Solution: \begin{align*} && y &= \sin(k \sin^{-1} x ) \\ &&y' &= \cos (k \sin^{-1} x) \cdot k \frac{1}{\sqrt{1-x^2}} \\ && y'' &= -\sin (k \sin^{-1} x) \cdot k^2 \frac{1}{(1-x^2)} - \cos(k \sin^{-1} x) \cdot k \frac{x}{(1-x^2)\sqrt{1-x^2}} \\ && (1-x^2)y'' &= -k^2y -xy' \\ \Rightarrow && 0 &= (1-x^2)y''+xy' + k^2y \end{align*} \begin{align*} && y &= Ax^3 + Bx^2 + Cx + D \\ && y' &= 3Ax^2 + 2Bx + C \\ && y'' &= 6Ax+2B \\ && 0 &= (1-x^2)(6Ax+2B) - x( 3Ax^2 + 2Bx + C) + 9(Ax^3 + Bx^2 + Cx + D ) \\ &&&= x^3(-6A-3A+9A) + x^2(-2B-2B+9B) + x(6A-C+9C) + (2B +9D) \\ \Rightarrow && B &= 0 \\ \Rightarrow && D &= 0 \\ \Rightarrow && C &= -\frac34 A \\ \\ x = 0, y = 0, y' = 0: && y &= 3x-4x^3 \\ \end{align*} And so \(\sin 3 x = 3 \sin x - 4\sin^3 x\)
1999 Paper 1 Q8
The function \(\f\) satisfies \(0\leqslant\f(t)\leqslant K\) when \(0\leqslant t\leqslant x\). Explain by means of a sketch, or otherwise, why \[0\leqslant\int_{0}^{x} \f (t)\,{\mathrm d}t \leqslant Kx.\] By considering \(\displaystyle \int_{0}^{1}\frac{t}{n(n-t)}\,{\mathrm d}t\), or otherwise, show that, if \(n>1\), \[ 0\le \ln \left( \frac n{n-1}\right) -\frac 1n \le \frac 1 {n-1} - \frac 1n \] and deduce that \[ 0\le \ln N -\sum_{n=2}^N \frac1n \le 1. \] Deduce that as \(N\to \infty\) \[ \sum_{n=1}^N \frac1n \to\infty. \] Noting that \(2^{10}=1024\), show also that if \(N<10^{30}\) then \[ \sum_{n=1}^N \frac1n <101. \]
1999 Paper 1 Q9
A tortoise and a hare have a race to the vegetable patch, a distance \(X\) kilometres from the starting post, and back. The tortoise sets off immediately, at a steady \(v\) kilometers per hour. The hare goes to sleep for half an hour and then sets off at a steady speed \(V\) kilometres per hour. The hare overtakes the tortoise half a kilometre from the starting post, and continues on to the vegetable patch, where she has another half an hour's sleep before setting off for the return journey at her previous pace. One and quarter kilometres from the vegetable patch, she passes the tortoise, still plodding gallantly and steadily towards the vegetable patch. Show that \[ V= \frac{10}{4X-9} \] and find \(v\) in terms of \(X\). Find \(X\) if the hare arrives back at the starting post one and a half hours after the start of the race.

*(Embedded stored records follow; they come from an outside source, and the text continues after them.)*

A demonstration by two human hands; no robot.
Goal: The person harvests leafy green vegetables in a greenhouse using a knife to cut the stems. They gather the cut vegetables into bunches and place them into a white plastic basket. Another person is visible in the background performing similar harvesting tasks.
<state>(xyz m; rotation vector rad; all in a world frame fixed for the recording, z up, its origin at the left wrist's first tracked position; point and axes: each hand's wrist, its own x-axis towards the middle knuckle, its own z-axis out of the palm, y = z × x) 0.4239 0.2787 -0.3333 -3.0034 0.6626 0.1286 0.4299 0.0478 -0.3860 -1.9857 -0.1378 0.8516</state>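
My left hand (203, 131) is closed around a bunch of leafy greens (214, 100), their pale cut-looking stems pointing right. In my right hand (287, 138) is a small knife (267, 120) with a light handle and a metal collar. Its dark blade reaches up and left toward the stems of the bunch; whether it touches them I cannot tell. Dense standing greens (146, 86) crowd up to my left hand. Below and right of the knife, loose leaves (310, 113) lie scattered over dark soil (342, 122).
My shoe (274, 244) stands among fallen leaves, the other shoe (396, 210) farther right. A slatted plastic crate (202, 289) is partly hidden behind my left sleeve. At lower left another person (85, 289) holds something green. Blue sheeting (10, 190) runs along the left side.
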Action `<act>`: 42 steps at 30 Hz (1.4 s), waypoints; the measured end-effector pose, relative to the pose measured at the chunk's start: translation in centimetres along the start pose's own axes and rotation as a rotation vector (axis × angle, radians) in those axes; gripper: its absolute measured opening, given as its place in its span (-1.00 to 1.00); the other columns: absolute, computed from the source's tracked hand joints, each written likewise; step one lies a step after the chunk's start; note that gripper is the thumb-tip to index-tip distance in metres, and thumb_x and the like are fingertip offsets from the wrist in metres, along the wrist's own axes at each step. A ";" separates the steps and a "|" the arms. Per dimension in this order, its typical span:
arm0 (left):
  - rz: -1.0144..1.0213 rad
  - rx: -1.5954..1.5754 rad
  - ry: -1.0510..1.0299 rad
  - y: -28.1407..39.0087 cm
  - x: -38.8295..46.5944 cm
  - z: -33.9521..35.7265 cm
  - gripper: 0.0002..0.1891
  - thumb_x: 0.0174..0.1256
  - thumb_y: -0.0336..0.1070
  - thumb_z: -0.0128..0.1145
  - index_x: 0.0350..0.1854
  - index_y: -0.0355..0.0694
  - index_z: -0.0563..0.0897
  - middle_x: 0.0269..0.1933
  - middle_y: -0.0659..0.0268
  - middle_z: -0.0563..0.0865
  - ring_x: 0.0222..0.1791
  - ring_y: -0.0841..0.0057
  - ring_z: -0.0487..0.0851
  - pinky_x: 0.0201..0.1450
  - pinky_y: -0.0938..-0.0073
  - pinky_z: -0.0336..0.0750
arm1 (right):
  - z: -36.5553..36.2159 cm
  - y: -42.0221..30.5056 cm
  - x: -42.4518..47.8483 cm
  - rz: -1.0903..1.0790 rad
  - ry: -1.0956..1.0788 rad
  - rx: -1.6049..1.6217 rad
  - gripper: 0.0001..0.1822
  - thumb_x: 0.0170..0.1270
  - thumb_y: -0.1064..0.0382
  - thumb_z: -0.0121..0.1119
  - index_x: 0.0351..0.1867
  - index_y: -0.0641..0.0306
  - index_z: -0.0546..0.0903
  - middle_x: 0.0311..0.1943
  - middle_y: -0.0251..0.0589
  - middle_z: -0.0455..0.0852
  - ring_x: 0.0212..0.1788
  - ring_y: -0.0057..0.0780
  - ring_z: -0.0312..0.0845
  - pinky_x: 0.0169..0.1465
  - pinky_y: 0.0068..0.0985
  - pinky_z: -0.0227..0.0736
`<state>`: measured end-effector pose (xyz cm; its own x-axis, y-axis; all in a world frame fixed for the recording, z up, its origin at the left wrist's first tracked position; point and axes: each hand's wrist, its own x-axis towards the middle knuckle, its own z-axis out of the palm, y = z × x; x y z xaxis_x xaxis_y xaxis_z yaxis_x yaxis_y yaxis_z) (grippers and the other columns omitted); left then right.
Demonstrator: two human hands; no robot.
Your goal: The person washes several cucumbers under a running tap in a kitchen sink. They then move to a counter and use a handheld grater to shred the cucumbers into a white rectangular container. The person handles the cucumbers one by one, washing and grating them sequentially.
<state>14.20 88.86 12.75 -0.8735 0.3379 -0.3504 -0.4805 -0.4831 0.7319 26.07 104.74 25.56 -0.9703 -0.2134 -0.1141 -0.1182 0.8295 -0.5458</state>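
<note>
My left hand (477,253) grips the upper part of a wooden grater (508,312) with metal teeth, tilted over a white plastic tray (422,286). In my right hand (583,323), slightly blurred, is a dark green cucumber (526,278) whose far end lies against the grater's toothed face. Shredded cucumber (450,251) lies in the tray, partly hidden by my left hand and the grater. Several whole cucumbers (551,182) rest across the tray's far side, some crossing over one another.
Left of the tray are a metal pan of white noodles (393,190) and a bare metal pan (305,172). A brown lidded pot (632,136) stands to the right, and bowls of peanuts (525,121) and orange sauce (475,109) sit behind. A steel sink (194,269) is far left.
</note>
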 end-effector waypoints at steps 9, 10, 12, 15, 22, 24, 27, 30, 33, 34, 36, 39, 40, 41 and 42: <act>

Solution: If \(T_1\) is the time they meet after \(\frac12\)km from the starting points and \(T_2\) is the time they meet a second time, then \begin{align*} && \frac12 &= vT_1 \\ &&&= V(T_1-\tfrac12) \\ && X - \frac54 &= vT_2 \\ && X + \frac54 &= V(T_2 - 1) \\ && \frac{T_2}{T_1} &= \frac{4X-5}{2} \\ && X + \frac54 + V &= VT_2 \\ && \frac12 + \frac12 V &= VT_1 \\ \Rightarrow && \frac{T_2}{T_1} &= \frac{4X + 5 + 4V}{2(1+V)} \\ \Rightarrow && \frac{4X-5}{2}&=\frac{4X + 5 + 4V}{2(1+V)} \\ \Rightarrow && V(4X-9) &= 10 \\ \Rightarrow && V &= \frac{10}{4X-9} \\ \\ && T_1 &= \frac{1}{2V} + \frac12 \\ &&&= \frac{4X+1}{20} \\ && v &= \frac{1}{2T_1} \\ &&&= \frac{10}{4X+1} \end{align*} \begin{align*} && 2X &= \frac12 V \\ \Rightarrow && 2X(4X-9) &= 5 \\ \Rightarrow && 0 &= 8X^2-18X-5 \\ &&&= (4X+1)(2X-5) \\ \Rightarrow && X &= -\frac14, \frac52 \end{align*} Since \(X\) is positive, we must have \(X = \frac52\)km
1999 Paper 1 Q10
A particle is attached to a point \(P\) of an unstretched light uniform spring \(AB\) of modulus of elasticity \(\lambda\) in such a way that \(AP\) has length \(a\) and \(PB\) has length \(b\). The ends \(A\) and \(B\) of the spring are now fixed to points in a vertical line a distance \(l\) apart, The particle oscillates along this line. Show that the motion is simple harmonic. Show also that the period is the same whatever the value of \(l\) and whichever end of the string is uppermost.
1999 Paper 1 Q11
The force of attraction between two stars of masses \(m_{1}\) and \(m_{2}\) a distance \(r\) apart is \(\gamma m_{1}m_{2}/r^{2}\). The Starmakers of Kryton place three stars of equal mass \(m\) at the corners of an equilateral triangle of side \(a\). Show that it is possible for each star to revolve round the centre of mass of the system with angular velocity \((3\gamma m/a^{3})^{1/2}\). Find a corresponding result if the Starmakers place a fourth star, of mass \(\lambda m\), at the centre of mass of the system.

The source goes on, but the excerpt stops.